What to do: Check each line of the entries below for the string "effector"; copy every line where it appears.

Materials provided:
--- START ---

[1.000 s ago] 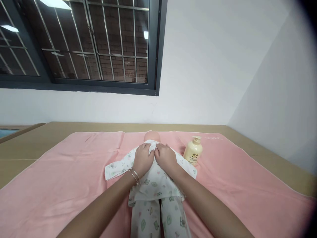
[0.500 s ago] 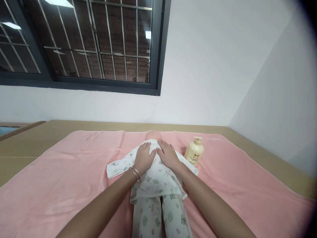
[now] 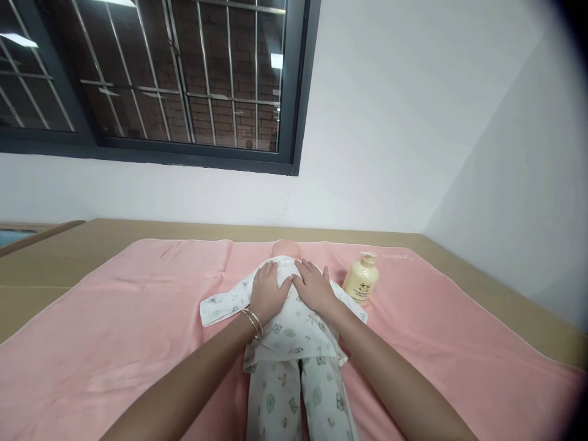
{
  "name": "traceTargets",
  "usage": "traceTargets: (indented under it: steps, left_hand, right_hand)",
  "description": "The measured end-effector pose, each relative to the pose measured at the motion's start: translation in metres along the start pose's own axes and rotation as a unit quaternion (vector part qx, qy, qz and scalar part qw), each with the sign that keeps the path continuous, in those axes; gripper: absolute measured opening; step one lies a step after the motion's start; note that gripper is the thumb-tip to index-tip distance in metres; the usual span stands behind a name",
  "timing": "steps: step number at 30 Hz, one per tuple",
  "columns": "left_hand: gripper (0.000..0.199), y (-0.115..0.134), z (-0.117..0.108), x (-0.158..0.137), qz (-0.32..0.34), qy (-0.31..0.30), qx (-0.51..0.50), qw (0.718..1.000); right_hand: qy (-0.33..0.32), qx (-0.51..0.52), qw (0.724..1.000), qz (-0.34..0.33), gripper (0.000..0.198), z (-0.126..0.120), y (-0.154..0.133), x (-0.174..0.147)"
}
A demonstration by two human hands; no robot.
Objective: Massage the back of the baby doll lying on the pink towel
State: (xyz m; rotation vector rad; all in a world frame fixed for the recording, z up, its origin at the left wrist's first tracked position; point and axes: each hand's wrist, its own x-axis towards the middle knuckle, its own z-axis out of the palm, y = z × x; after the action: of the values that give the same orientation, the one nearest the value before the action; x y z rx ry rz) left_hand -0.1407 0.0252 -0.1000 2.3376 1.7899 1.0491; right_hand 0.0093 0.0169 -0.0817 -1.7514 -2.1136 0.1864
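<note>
Pink cloth [image 3: 138,331] on tan platform [image 3: 50,263], barred window [image 3: 184,104] above. Left hand [image 3: 269,291], right hand [image 3: 315,289] flat on clothed doll [image 3: 294,335], fingers outstretched.

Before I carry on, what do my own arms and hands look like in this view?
Both forearms are bare as far as the picture shows, with no sleeves. The left hand is ungloved, and its wrist wears thin, shiny metal bangles, seemingly two. The right hand is ungloved too, with nothing visible on its wrist.
</note>
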Motion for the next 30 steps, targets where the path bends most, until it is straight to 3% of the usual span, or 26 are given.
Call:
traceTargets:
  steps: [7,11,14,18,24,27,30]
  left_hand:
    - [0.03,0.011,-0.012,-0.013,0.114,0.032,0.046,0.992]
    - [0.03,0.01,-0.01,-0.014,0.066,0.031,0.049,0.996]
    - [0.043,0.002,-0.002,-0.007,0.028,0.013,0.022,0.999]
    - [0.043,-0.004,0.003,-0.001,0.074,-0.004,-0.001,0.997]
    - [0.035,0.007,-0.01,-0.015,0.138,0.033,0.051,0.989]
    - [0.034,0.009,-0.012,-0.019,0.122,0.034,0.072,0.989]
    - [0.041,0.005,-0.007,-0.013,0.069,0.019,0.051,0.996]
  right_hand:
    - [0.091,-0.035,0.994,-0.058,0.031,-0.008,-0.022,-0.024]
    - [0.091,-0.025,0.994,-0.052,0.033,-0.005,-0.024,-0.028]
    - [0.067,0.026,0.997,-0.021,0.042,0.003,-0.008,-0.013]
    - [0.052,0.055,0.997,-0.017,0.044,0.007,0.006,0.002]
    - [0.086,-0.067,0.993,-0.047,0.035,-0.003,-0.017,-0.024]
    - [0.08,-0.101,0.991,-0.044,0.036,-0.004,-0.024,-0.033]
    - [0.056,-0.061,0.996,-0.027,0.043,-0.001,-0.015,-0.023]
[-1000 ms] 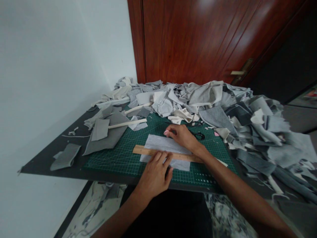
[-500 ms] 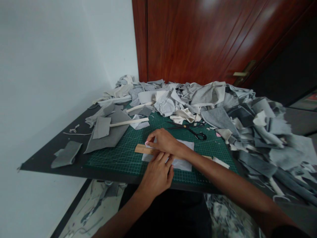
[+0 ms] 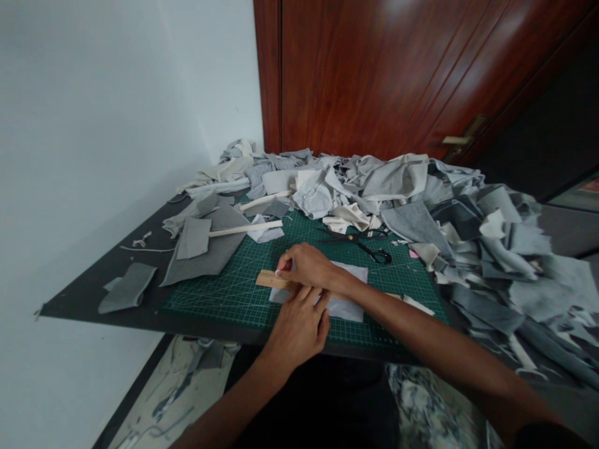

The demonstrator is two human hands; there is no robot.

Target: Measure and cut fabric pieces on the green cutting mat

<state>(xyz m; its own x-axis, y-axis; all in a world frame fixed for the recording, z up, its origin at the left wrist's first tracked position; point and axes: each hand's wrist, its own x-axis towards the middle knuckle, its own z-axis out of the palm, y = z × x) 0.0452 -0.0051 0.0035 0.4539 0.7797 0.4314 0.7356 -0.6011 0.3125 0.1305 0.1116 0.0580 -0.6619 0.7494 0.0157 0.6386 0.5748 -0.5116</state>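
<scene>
A light grey fabric rectangle point(image 3: 352, 275) lies on the green cutting mat point(image 3: 219, 293). A wooden ruler point(image 3: 266, 279) lies across it, left end bare, the rest under my arms. My left hand point(image 3: 299, 325) presses flat on the ruler near the mat's front edge, fingers spread. My right hand point(image 3: 306, 265) reaches across above it, with its fingers pinched on a small pale pink marking piece point(image 3: 278, 272). The tip of that piece sits at the fabric's left end, against the ruler.
Black scissors point(image 3: 369, 249) lie on the mat behind the fabric. A big heap of grey and cream fabric scraps point(image 3: 421, 206) fills the back and right of the dark table point(image 3: 84, 299). Grey pieces point(image 3: 201, 249) and wooden sticks point(image 3: 243, 229) lie left. A wooden door point(image 3: 374, 75) stands behind.
My right hand moved from the fabric's far edge leftward and nearer, to the ruler's left end. My left hand stayed pressed on the ruler. The camera shifted slightly.
</scene>
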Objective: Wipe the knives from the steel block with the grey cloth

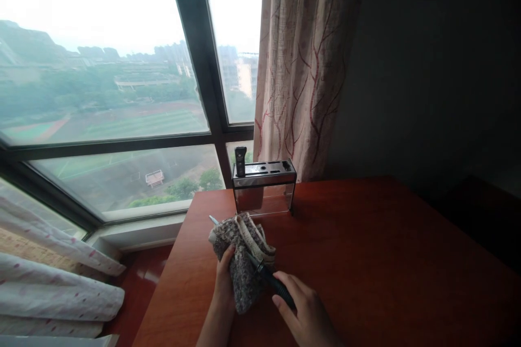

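Observation:
My right hand (304,306) is closed around the black ribbed handle of a sharpening steel (278,284). A thick, fluffy grey and white cloth (244,276) is wrapped over the rod, hiding most of it. The rod's metal tip pokes out past the cloth at the far left, and a short length shows near the handle's guard. My left hand (226,277) grips the cloth from the left, thumb on top, its other fingers hidden beneath. Just beyond the cloth stands a clear-sided knife block (266,172) with a dark slotted top. One black-handled knife (240,160) is upright in its left end.
I am over a reddish-brown wooden table (366,260). Behind it hangs a patterned curtain (303,65) beside a dark wall. A large window (122,143) fills the left, with a light curtain (61,293) at lower left. The table's left edge runs close to my left arm.

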Motion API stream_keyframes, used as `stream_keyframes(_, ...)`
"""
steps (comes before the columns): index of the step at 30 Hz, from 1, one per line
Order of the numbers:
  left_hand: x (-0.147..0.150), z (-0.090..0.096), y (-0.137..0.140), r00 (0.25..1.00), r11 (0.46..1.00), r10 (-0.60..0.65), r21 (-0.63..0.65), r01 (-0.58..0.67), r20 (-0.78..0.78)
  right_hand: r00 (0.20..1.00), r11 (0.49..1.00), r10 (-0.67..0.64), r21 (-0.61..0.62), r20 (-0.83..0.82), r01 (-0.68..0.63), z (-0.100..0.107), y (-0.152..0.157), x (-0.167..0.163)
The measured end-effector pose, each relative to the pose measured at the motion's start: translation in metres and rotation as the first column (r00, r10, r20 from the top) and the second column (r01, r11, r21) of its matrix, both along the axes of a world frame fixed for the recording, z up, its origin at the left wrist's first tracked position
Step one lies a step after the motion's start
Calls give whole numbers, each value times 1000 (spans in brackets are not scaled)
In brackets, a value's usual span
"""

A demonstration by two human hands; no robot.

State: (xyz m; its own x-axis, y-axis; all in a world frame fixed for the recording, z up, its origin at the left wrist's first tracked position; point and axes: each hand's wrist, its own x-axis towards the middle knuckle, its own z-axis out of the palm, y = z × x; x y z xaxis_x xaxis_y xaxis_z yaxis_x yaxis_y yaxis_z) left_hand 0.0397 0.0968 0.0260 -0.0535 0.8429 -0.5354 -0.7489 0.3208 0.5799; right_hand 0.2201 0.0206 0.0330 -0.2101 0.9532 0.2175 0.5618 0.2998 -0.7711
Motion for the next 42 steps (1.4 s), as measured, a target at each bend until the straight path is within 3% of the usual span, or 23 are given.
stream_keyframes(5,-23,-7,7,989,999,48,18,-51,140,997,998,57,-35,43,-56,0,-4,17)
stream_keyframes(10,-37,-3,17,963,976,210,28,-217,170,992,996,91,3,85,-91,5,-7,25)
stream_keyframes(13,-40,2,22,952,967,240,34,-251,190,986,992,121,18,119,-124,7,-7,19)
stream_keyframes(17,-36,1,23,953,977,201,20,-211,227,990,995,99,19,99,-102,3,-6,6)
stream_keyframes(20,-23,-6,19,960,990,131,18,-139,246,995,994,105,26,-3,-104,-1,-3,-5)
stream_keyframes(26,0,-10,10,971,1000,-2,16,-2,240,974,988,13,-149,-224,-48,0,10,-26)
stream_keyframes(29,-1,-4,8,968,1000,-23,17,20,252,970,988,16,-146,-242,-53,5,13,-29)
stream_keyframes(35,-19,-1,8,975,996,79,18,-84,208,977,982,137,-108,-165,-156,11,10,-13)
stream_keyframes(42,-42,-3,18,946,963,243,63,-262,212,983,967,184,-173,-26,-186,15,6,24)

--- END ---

Reply:
  "description": "The measured end-effector pose, each relative to the pose measured at the motion's start: translation in metres along the start pose's own axes and rotation as a unit quaternion (vector part qx, qy, qz and scalar part qw), each with the sign that keeps the path continuous, in those axes; gripper: absolute measured opening; step one lies a step after the motion's start; note that gripper is the thumb-tip to index-tip distance in metres; the usual span stands behind a name",
The measured end-effector pose, each relative to the pose measured at the motion's start: translation in metres and rotation as the first column (r00, r10, r20 from the top) and the second column (r01, r11, r21) of its matrix, both along the axes of a world frame fixed for the recording, z up, its origin at the left wrist's first tracked position

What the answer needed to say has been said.